> PROBLEM TO SOLVE:
Write each line of the material exactly as given, from the top through the line that contains "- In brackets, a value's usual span", and omit all pictures.

> RECORDS FOR PROCESSING:

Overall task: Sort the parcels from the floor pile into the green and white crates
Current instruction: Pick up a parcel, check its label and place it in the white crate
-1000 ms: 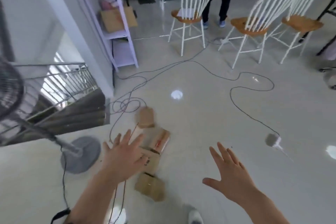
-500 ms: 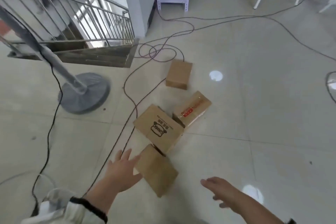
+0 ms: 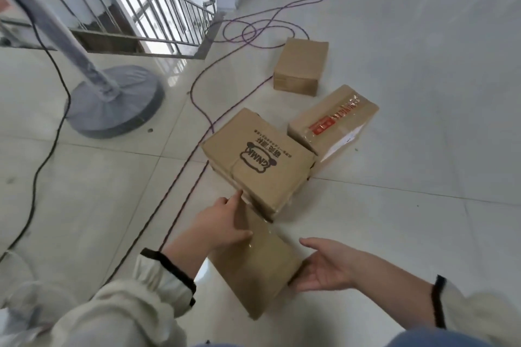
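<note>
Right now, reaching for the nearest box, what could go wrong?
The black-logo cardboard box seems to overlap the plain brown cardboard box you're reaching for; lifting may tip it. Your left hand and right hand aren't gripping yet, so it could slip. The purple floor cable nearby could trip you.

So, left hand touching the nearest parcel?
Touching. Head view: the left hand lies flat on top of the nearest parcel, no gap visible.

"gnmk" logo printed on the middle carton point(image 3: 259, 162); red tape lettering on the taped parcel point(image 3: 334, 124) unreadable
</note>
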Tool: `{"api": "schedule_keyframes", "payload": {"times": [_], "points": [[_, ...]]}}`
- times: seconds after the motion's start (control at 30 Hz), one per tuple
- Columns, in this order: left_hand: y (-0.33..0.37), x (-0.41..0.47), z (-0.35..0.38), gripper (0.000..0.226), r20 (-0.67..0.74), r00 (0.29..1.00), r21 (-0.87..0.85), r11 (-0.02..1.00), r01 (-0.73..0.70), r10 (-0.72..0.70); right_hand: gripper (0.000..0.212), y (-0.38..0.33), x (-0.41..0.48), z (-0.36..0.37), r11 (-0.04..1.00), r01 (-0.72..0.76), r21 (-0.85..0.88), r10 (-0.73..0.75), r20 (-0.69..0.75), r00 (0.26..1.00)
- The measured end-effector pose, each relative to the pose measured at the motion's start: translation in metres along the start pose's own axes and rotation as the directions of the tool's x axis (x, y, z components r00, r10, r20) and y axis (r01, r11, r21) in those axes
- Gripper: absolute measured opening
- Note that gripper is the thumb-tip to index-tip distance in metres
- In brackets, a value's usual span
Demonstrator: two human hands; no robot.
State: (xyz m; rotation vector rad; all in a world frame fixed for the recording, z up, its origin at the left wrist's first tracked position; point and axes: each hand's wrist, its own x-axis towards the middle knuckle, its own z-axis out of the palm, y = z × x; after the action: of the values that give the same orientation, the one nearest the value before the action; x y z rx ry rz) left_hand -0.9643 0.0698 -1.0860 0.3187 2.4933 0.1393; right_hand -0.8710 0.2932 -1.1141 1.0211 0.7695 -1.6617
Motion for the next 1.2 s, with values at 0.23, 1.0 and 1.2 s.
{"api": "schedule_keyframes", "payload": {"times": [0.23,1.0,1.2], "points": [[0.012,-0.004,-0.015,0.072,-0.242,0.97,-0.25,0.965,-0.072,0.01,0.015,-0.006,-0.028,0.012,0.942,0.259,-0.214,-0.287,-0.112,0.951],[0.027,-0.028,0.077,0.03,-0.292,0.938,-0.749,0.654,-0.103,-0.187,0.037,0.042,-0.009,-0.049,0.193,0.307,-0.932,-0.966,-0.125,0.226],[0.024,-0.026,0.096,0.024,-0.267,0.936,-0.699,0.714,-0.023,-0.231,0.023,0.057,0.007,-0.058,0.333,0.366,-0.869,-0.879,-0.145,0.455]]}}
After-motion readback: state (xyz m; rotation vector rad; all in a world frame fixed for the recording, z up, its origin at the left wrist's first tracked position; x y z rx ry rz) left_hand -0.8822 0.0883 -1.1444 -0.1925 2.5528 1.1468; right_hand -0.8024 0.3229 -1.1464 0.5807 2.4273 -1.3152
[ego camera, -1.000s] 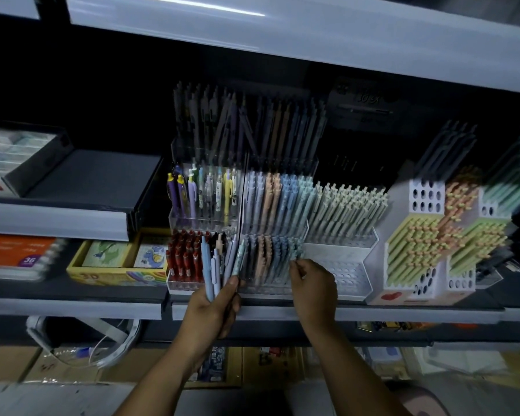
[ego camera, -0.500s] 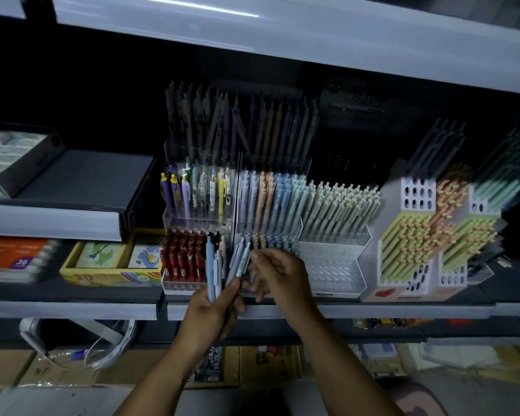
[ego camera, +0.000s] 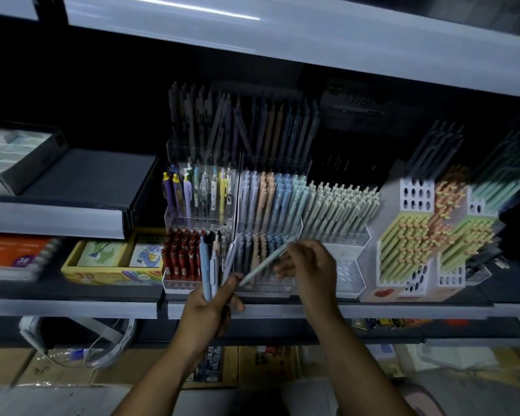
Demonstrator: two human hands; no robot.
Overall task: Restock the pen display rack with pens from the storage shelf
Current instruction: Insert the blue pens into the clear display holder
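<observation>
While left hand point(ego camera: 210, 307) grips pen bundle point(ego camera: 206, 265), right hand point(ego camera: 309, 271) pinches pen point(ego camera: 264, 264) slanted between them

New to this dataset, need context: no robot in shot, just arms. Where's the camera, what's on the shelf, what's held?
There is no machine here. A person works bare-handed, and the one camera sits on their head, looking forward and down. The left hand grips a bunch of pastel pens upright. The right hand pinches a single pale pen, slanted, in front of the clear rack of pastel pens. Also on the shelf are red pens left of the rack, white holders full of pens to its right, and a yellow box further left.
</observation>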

> RESULT OF THIS TASK:
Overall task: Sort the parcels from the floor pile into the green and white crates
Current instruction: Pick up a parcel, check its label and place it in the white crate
-1000 ms: 
-500 ms: 
+0 ms: 
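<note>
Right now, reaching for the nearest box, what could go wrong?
The black-logo cardboard box seems to overlap the plain brown cardboard box you're reaching for; lifting may tip it. Your left hand and right hand aren't gripping yet, so it could slip. The purple floor cable nearby could trip you.

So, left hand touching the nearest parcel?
Touching. Head view: the left hand lies flat on top of the nearest parcel, no gap visible.

"gnmk" logo printed on the middle carton point(image 3: 259, 162); red tape lettering on the taped parcel point(image 3: 334, 124) unreadable
</note>
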Tool: `{"api": "schedule_keyframes", "payload": {"times": [_], "points": [[_, ...]]}}`
- times: seconds after the motion's start (control at 30 Hz), one per tuple
- Columns, in this order: left_hand: y (-0.33..0.37), x (-0.41..0.47), z (-0.35..0.38), gripper (0.000..0.226), r20 (-0.67..0.74), r00 (0.29..1.00), r21 (-0.87..0.85), r11 (-0.02..1.00), r01 (-0.73..0.70), r10 (-0.72..0.70); right_hand: gripper (0.000..0.212), y (-0.38..0.33), x (-0.41..0.48), z (-0.36..0.37), r11 (-0.04..1.00), r01 (-0.72..0.76), r21 (-0.85..0.88), r10 (-0.73..0.75), r20 (-0.69..0.75), r00 (0.26..1.00)
- The measured end-effector pose, each relative to the pose measured at the motion's start: translation in metres along the start pose's own axes and rotation as the directions of the tool's x axis (x, y, z components r00, r10, r20) and y axis (r01, r11, r21) in those axes
- Gripper: absolute measured opening
- Note that gripper is the thumb-tip to index-tip distance in metres
- In brackets, a value's usual span

The answer has been written out in full.